▶ ABOUT THIS TASK:
Your output should be the lines from the start of the data through the line containing "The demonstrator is", exactly and nothing more.

▶ RECORDS TO PROCESS:

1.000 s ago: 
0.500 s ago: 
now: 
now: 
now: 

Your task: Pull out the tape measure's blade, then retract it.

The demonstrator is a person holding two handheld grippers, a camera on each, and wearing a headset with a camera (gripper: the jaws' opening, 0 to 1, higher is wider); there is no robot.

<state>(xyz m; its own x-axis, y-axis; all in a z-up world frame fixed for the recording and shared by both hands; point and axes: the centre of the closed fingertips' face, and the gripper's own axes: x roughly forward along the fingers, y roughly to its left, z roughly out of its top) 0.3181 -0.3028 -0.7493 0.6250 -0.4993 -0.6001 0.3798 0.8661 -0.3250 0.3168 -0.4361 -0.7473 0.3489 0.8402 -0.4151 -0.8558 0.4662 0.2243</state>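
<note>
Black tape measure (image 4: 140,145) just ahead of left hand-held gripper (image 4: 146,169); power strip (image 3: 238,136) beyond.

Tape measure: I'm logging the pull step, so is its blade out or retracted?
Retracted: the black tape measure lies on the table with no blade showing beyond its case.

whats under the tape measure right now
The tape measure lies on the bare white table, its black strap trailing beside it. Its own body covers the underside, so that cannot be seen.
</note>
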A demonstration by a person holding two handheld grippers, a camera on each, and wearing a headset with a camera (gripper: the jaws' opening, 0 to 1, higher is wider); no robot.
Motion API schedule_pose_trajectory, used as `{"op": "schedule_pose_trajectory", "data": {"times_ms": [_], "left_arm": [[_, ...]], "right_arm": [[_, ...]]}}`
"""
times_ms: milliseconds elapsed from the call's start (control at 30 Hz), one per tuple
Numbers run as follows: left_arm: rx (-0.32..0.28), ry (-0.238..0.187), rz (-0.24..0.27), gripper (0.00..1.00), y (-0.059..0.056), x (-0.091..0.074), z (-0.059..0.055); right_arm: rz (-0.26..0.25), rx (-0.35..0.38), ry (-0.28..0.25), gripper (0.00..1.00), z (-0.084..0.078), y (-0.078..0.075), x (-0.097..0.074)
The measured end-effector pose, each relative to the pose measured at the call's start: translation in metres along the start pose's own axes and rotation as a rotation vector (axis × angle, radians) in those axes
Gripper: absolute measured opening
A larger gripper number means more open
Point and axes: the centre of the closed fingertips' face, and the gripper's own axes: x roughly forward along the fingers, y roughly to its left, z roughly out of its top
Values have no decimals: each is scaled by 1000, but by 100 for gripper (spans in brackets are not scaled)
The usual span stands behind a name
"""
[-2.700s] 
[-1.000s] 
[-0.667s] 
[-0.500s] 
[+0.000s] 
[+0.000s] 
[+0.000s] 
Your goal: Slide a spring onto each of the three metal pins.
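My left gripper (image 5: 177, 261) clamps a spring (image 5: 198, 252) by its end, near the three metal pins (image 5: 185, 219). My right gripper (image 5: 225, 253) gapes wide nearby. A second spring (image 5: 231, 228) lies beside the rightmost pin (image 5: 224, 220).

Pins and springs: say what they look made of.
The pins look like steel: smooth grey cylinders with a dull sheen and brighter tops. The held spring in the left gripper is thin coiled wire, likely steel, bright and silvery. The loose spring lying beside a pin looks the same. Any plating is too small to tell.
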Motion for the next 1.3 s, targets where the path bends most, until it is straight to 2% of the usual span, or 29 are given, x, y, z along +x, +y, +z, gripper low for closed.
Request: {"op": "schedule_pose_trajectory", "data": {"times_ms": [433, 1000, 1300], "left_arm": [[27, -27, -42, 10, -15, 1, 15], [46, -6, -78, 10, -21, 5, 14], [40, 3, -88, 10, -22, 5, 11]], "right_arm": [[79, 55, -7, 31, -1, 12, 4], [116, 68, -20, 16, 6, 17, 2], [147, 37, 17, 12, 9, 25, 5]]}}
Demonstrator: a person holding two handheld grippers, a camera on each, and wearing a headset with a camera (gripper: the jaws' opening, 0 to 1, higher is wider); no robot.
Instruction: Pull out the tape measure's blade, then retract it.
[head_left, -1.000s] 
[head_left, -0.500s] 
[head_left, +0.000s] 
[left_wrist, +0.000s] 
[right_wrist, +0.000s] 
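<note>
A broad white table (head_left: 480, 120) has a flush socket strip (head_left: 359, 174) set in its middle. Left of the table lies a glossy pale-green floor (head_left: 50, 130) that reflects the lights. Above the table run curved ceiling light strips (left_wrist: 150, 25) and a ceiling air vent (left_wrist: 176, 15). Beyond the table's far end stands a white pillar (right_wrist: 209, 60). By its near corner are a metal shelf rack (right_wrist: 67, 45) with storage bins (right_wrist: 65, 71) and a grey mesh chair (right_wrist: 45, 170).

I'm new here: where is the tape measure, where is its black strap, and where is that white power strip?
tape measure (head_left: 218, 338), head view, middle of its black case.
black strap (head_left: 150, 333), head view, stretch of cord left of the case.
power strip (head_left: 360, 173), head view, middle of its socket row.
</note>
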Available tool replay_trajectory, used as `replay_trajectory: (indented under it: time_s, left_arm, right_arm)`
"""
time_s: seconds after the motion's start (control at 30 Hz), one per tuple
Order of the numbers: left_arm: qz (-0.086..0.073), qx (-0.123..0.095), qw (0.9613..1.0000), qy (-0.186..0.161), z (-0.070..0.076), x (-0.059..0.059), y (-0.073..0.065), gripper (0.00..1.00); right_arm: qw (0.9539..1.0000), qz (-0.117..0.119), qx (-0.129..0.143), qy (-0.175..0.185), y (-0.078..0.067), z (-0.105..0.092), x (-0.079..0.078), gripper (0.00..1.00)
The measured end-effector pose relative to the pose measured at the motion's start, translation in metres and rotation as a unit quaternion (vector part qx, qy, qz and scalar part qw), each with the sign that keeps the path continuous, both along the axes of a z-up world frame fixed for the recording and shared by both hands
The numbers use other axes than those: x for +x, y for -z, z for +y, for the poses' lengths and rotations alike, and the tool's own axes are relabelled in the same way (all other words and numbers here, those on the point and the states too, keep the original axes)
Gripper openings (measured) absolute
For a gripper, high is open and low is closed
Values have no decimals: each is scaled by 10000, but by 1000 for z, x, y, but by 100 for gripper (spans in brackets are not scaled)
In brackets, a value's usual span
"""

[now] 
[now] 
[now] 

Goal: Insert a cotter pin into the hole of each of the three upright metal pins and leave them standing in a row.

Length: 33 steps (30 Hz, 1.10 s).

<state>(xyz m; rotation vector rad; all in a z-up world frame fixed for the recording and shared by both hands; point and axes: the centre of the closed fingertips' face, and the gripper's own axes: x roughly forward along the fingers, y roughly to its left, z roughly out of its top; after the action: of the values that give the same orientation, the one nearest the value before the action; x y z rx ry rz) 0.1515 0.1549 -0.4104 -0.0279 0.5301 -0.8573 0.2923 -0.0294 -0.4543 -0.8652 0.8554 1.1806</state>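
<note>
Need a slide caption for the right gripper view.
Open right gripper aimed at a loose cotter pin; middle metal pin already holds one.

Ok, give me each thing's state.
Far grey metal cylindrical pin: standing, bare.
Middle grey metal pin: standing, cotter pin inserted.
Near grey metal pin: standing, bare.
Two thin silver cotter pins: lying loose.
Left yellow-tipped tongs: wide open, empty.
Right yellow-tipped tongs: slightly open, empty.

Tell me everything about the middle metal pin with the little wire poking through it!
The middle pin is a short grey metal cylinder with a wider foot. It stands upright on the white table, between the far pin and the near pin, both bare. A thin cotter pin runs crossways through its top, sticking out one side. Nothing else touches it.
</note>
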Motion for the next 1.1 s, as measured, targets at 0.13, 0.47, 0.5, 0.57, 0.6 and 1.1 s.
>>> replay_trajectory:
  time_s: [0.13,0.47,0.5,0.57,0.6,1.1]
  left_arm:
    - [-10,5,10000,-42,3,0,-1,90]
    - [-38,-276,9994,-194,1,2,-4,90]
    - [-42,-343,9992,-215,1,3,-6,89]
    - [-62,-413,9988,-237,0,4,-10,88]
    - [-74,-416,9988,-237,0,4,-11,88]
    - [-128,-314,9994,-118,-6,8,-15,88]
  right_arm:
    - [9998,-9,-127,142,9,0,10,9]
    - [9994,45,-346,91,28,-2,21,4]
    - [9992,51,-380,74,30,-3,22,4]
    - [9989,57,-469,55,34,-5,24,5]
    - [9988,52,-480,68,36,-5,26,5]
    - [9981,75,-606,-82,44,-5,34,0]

▶ TASK SOLUTION:
1.000 s ago: 
0.500 s ago: 
now: 
now: 
now: 

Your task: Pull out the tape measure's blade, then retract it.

The demonstrator is a person holding two handheld grippers, a camera on each, and wearing a headset with a camera (gripper: the jaws' opening, 0 to 1, higher is wider); there is no robot.

Nothing further is needed for this answer.